Replacing an assembly line worker with a more efficient machine creates jobs as the machines need to be manufactured, serviced, designed, and replaced. Jobs are created in shipping and logistics as factories are able to create more product. Meanwhile the costs of goods go down and benefits the whole economy.
Art is uniquely human. Art is sacred. Art created wholly by a machine with nothing but a human prompt is not art. People using AI to rip off content from existing YouTubers and reupload it with AI generated voice and script rewrites aren't making art. People who use AI to create demented kids videos so they can steal from advertisers are definitely not creating art.
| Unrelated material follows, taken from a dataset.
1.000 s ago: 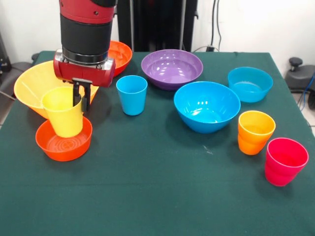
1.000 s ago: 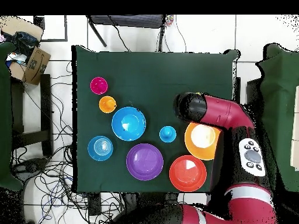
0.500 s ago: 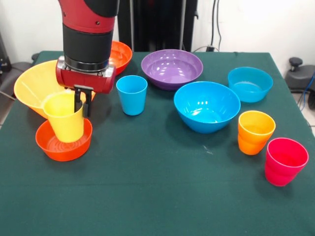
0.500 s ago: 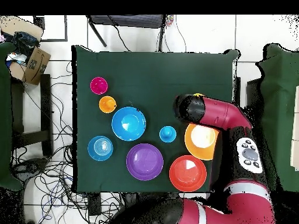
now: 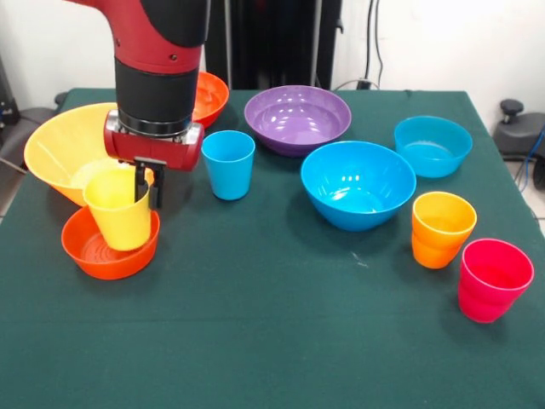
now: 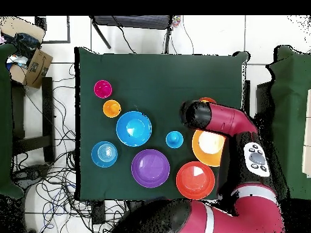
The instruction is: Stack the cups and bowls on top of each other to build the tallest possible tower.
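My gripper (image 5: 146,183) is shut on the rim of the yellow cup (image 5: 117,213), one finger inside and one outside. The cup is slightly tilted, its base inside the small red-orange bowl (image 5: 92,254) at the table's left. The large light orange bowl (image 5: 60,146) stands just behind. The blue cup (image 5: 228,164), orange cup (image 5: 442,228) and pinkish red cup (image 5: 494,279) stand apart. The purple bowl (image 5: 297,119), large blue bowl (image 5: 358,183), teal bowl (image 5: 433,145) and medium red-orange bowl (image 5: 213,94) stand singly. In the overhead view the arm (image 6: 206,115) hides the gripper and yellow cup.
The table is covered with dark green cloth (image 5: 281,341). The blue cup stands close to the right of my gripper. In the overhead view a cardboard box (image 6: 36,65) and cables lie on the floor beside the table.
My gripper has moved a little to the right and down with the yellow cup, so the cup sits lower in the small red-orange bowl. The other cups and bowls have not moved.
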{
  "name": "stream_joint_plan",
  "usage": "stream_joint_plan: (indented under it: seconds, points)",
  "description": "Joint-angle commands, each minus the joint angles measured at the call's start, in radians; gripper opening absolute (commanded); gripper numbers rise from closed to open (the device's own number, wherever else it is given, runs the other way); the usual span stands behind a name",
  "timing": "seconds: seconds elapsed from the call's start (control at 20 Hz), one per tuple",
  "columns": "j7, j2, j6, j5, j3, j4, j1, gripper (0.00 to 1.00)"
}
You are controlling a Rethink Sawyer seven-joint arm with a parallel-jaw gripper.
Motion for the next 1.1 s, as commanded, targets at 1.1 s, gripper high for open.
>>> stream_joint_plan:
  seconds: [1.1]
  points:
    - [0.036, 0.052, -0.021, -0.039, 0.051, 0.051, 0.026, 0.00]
Someone who may use an AI narration and AI assisted graphics may be creating something worth calling art but it's going to be seen as lesser by everyone else.
Hollywood executives using AI to replace extras, writers and talent are not causing more jobs to be created else in the economy, they are not causing the costs of entertainment to go down, and they aren't making it more accessible for creatives to make it in mainstream entertainment. It is a net-drag.
I'm not saying your opinion is wrong, just that I disagree with it on the arbitrary standard that art is sacred.
There's plenty of art that I don't value the human element of at all. I don't think any of the Corporate Memphis blob people on tech sites or the designs on a billboard are "sacred," for instance, but they are unambiguously art. If you do these things with generative AI, I won't regret the loss of human involvement.
Art done to express something human will never go away as long as people feel a need to express themselves that way. Companies will hire fewer graphics designers, true, but I don't really give a fuck to be honest.
Ah, but we don't yet see the repercussions of this technology. Automation initially removed far more jobs that it created, and the people it replaced mostly couldn't benefit from this change.
That kind of opens a completely different discussion on what should be considered "art" or worthwhile of consumption, but I get your point.